World Bank wants financial crises clipped
THE Word Bank has called for the strengthening of macroeconomic policy frameworks to deal with the financial crises currently being experienced by countries due to Covid-19.
The multilateral institution indicated that the pandemic had shown once again how financial crises or deep recessions could set back years of per capita income gains.
This is contained in the World Bank’s January 2021 Global Economic Prospects report
According to the report, policies to moderate business and financial cycles remained one of the key components of a growth-enhancing policy agenda.
To be effective, the World Bank said, such policies should be conducted within robust and credible frameworks.

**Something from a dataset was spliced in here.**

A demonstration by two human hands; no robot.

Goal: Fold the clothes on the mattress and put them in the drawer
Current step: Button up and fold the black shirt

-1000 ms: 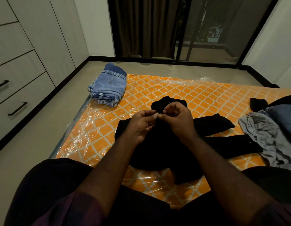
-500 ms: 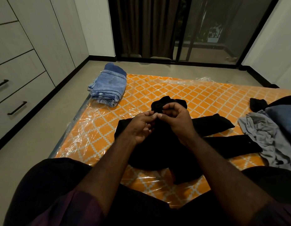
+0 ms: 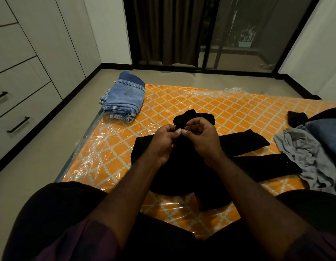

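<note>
Jeans (image 3: 124,98), folded into a stack, lie at the far left corner of the mattress (image 3: 182,98). Off the mattress's left edge, across a strip of floor, stand the drawers (image 3: 22,117), all closed.

At the middle of the mattress lies a black garment (image 3: 238,144), spread loosely, with two long parts running toward the mattress's right side. It is not yet folded. The left hand (image 3: 163,142) is over it with curled fingers, pinching a raised bunch of cloth at the garment's far end. The right hand (image 3: 203,136) meets it fingertip to fingertip and pinches the same bunch. What exactly lies between the fingertips is too dark to tell.

At the right edge of the mattress sits a crumpled grey garment (image 3: 304,153), with blue cloth (image 3: 325,134) and a small dark item (image 3: 297,117) just behind it. None of these is folded.

Assessment: the step in hand is sorting out the black garment before folding it, probably a collar, tag or seam. One item appears finished and at least two remain. No item is in a drawer.

Next move, as judged: release the bunch, lay the garment flat and square on the mattress, then bring the long parts inward before folding. Dark cloth in dim light makes the edges hard to find, so an uneven fold is the likely fault.
</note>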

“Resilient monetary policy frameworks allow policy makers more room for proactive monetary policy.
“Exchange rate passthrough from depreciation to inflation tends to be smaller in countries with more credible, transparent, and independent central banks; inflation-targeting monetary policy regimes; and better-anchored inflation expectations,” the World Bank said.
The World Bank stressed that establishing and maintaining resilient monetary policy frameworks was especially important against the backdrop of the recent launch of unconventional monetary policy tools.
It indicated that fiscal rules could help prevent fiscal slippages and ensuring that revenue windfalls during times of strong growth were prudently managed.
“Strong fiscal frameworks have also been associated with lower inflation and inflation volatility, suggesting that they tend to support the central bank in delivering its mandate,” the World Bank said.
At the country level, the Bank said, some of the most pressing reforms were long overdue while other long-standing reform needed have been cast into a new, more urgent light by the pandemic.
The World Bank said where fiscal positions were stretched, the most urgent and most cost-effective reforms need to be prioritised.
It indicated that areas that needed to be shielded from fiscal consolidation to ensure future growth need to be identified.
“In countries with long-standing challenges in raising government revenues, domestic resource mobilisation could be prioritised,” the World Bank said.